┌──

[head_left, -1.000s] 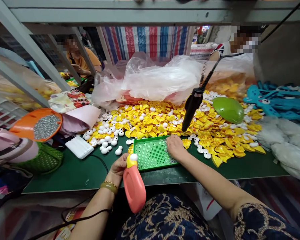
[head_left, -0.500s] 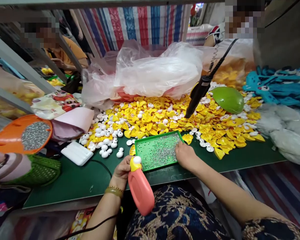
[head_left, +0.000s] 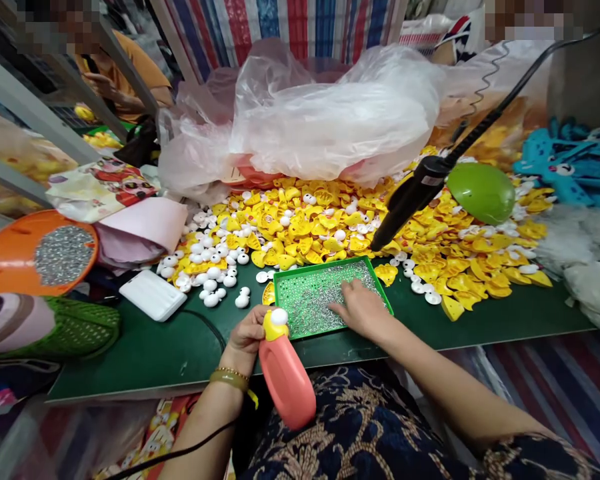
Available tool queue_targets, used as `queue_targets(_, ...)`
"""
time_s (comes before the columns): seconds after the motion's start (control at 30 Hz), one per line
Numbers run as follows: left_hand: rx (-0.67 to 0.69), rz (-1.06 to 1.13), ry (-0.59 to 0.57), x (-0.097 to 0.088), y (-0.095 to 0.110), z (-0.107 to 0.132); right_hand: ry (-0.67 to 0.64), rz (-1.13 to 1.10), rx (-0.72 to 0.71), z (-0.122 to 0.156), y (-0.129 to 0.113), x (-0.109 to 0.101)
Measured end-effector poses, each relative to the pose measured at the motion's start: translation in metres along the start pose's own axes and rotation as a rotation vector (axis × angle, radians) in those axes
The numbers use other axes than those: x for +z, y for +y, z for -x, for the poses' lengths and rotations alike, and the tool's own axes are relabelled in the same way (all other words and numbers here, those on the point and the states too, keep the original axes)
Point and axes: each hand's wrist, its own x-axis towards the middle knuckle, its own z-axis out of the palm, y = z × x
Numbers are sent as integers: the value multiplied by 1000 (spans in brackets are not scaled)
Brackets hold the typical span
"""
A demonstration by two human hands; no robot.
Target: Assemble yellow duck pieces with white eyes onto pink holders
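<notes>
The left grip point(head_left: 245, 337) is closed around a coral-pink plastic bottle point(head_left: 287, 383), its fingers wrapped behind a yellow collar topped with a white ball. The bottle stands almost upright at 12 o'clock, just past the edge of the surface point(head_left: 130, 357), which seems to keep it clear of the clutter and its top in easy view. The right grip point(head_left: 363, 308) is spread flat, its fingertips point(head_left: 341, 305) pressing among small silver pieces point(head_left: 313, 297) in a shallow green pegboard tray point(head_left: 386, 301). The tray lies near the edge at 12 o'clock, probably so one hand can reach it while the other holds the bottle.

Just beyond, at 11 o'clock, white balls point(head_left: 211, 283) are gathered apart from a heap of yellow plastic shells point(head_left: 310, 230), as if sorted for quick picking. An orange dish point(head_left: 3, 257) of more silver pieces sits at 10 o'clock, within reach of the left arm. A black corded tool point(head_left: 413, 200) hangs above the heap at 1 o'clock, suspended so it stays off the pile. Farther out, a clear plastic bag point(head_left: 325, 113) slumps at 12 o'clock, blue plush shapes point(head_left: 570, 163) lie at 2 o'clock, and a co-worker point(head_left: 120, 70) sits at 11 o'clock.
</notes>
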Motion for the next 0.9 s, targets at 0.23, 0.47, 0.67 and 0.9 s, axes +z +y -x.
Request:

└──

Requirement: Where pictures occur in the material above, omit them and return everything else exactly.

Reply:
[head_left, -1.000s] 
[head_left, -0.500s] 
[head_left, +0.000s] 
Available tool queue_targets, used as `queue_targets(_, ...)`
"""
time_s (comes before the columns): seconds after the motion's start (control at 30 Hz), one per line
Numbers run as follows: left_hand: rx (-0.67 to 0.69), rz (-1.06 to 1.13), ry (-0.59 to 0.57), x (-0.097 to 0.088), y (-0.095 to 0.110), z (-0.107 to 0.132); right_hand: ry (-0.67 to 0.64), rz (-1.13 to 1.10), rx (-0.72 to 0.71), z (-0.122 to 0.156), y (-0.129 to 0.113), x (-0.109 to 0.101)
Measured end-effector poses, each relative to the pose measured at the motion's start: translation in metres along the start pose's own axes and rotation as a rotation vector (axis × angle, radians) in those axes
The numbers use other axes than those: x for +z, y for +y, z for -x, for the poses' lengths and rotations alike, and the tool's own axes are relabelled in the same way (all other words and numbers here, those on the point and the states too, keep the original axes)
Point and axes: each hand's wrist, its own x-axis towards the middle knuckle, its own z-axis out of the palm, y = z × x
Numbers are sent as integers: the value multiplied by 1000 (spans in brackets are not scaled)
Brackets hold the typical span
"""
A demonstration by two human hands; no robot.
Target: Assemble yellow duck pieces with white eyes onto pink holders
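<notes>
The left grip point(head_left: 245, 337) is closed around a coral-pink plastic bottle point(head_left: 287, 383), its fingers wrapped behind a yellow collar topped with a white ball. The bottle stands almost upright at 12 o'clock, just past the edge of the surface point(head_left: 130, 357), which seems to keep it clear of the clutter and its top in easy view. The right grip point(head_left: 363, 308) is spread flat, its fingertips point(head_left: 341, 305) pressing among small silver pieces point(head_left: 313, 297) in a shallow green pegboard tray point(head_left: 386, 301). The tray lies near the edge at 12 o'clock, probably so one hand can reach it while the other holds the bottle.

Just beyond, at 11 o'clock, white balls point(head_left: 211, 283) are gathered apart from a heap of yellow plastic shells point(head_left: 310, 230), as if sorted for quick picking. An orange dish point(head_left: 3, 257) of more silver pieces sits at 10 o'clock, within reach of the left arm. A black corded tool point(head_left: 413, 200) hangs above the heap at 1 o'clock, suspended so it stays off the pile. Farther out, a clear plastic bag point(head_left: 325, 113) slumps at 12 o'clock, blue plush shapes point(head_left: 570, 163) lie at 2 o'clock, and a co-worker point(head_left: 120, 70) sits at 11 o'clock.
</notes>
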Motion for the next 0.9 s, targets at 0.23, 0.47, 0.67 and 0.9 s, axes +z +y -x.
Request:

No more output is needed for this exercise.